General Electric, too. The old GE company no longer exists. Products labeled “GE” are made in China by a variety of firms. Craftsman is no longer made for Sears, Roebuck & Co. and Sears’ old rival, Montgomery Ward, is just a trademark used by the mail-order company that used to be known as Fingerhut.

I was thinking about this when I heard the news that Scott Pelley had been fired by CBS News after 37 years. Pelley was terminated after he stood up to a new hatchet-person sent to takeover “60 Minutes.” The new executive producer of “60 Minutes” has almost no experience in television news and very little experience in journalism at all, but he’s a reliable boot-licker for the new owners of CBS.

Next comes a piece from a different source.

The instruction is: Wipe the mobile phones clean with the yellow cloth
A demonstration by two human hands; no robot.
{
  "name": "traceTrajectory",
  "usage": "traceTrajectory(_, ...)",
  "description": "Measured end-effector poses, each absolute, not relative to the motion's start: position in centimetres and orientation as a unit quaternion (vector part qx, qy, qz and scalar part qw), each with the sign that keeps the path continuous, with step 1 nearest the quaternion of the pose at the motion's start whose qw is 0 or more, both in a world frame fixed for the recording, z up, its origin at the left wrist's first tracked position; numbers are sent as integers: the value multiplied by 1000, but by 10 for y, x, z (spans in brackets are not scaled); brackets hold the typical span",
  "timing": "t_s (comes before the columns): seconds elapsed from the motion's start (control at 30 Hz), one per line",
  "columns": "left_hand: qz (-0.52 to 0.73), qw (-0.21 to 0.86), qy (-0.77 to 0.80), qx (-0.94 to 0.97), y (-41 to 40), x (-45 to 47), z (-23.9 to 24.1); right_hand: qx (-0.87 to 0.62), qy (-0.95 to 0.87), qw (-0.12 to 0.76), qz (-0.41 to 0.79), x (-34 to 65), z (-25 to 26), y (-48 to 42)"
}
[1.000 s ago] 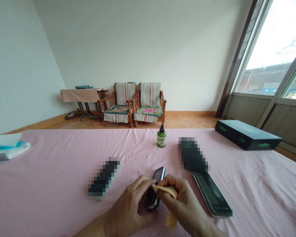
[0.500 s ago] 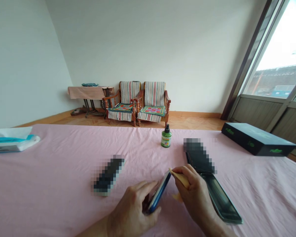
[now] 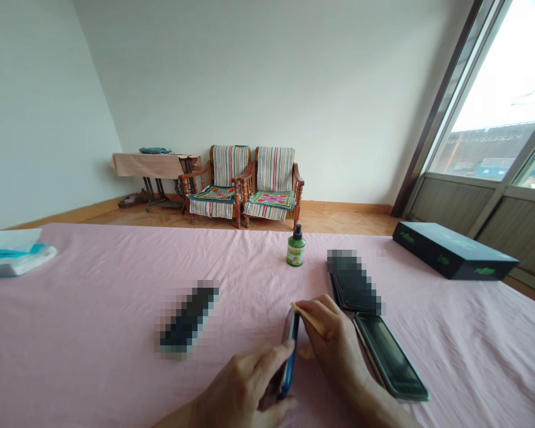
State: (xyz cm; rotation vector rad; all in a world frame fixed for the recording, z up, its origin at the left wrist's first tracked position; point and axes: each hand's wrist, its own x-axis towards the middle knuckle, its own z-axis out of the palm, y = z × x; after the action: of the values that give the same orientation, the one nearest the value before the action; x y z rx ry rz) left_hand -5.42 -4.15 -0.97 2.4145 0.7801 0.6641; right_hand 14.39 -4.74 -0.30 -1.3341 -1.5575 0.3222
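Note:
My left hand (image 3: 245, 380) grips a blue-edged phone (image 3: 290, 356), fingers on one side and thumb on the other, so the phone stands tilted on its edge. A folded yellow cloth (image 3: 312, 323) is pinched in my right hand (image 3: 339, 348), its tip touching the phone's upper corner. Part of the cloth hangs below that hand. To the left lies a dark phone (image 3: 189, 318), blurred by pixels. Beyond my right hand rests another dark phone (image 3: 356, 284), partly pixelated, and nearer me a glossy phone (image 3: 395, 356) with a pale green edge.
A green spray bottle (image 3: 296, 249) with a black top stands on the pink cloth (image 3: 93, 333). At the far right sits a black box (image 3: 450, 252), and at the far left a tissue pack (image 3: 18, 258). Two wooden chairs (image 3: 270, 199) stand by the wall.
The phone in my left hand has turned more upright. My right hand and the cloth stay at its upper corner. The whole view has shifted slightly, with things appearing further left.

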Motion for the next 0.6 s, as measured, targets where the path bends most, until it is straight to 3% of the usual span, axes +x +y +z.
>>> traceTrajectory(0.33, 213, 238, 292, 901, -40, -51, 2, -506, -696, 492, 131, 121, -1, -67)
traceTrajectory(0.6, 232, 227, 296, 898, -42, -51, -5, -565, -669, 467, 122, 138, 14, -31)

What’s happening at CBS is what’s happened to all of those famous U.S. brand names that are just historic trademarks slapped on junk. There is still a “CBS Network” and there will likely still be a “60 Minutes” but what’s inside won’t be the same.

“CBS” is no more than another piece of IP — intellectual property — to be monetized and stripped of all of its value. They did it to American manufacturing; now they’re doing it to journalism. They still publish “The Washington Post,” but it’s a weak imitation of what it was; it’s just another trademark.

Lots of folks are pointing to the ideological component of the changes at CBS, which has been purchased by the hyper-wealthy Ellison family, which is an ally of the Trump administration. I think there’s an ideological component, but don’t overlook the financial component.

The new owners of CBS are ripping the wiring out of the walls to sell the copper. They’re going to monetize whatever IP they can strip. They have 90 years of CBS archives to plunder and turn into cash, after all. What’s left on the air is going to be cheap. (Take the replacement of Stephen Colbert’s “Late Show” with paid programming provided by Byron Allen. Does it remove a thorn from Trump’s side? Yes. Does it also turn an expense into revenue? Also yes.)

Ideologically, once people like Scott Pelley are chased away, “60 Minutes” and other CBS News productions are going to become a kind of half-assed, Fox News imitation, because that’s what the people in charge want to watch. But almost as importantly, it will be very, very cheap.

Sending foreign correspondents around the world to bring back stories for “60 Minutes” is expensive. Putting a bunch of talking heads in a room to yell opinions at one another is cheap.

One other thing. Did you know who owned the trademarks for the old Westinghouse Electric Corp. between 1997 and 2021?

Well, back in 1995, Pittsburgh-based Westinghouse purchased New York-based CBS Corp. But within four years, all of the traditional Westinghouse businesses had been closed or sold, and the parent corporation renamed itself CBS Corp.

That’s right: For 25 years, all of the old Westinghouse trademarks were owned by CBS.

Maybe that’s where they’re getting the idea to transform CBS, the institution, into “CBS,” the trademark — just another hollowed-out brand name, coasting on its old reputation.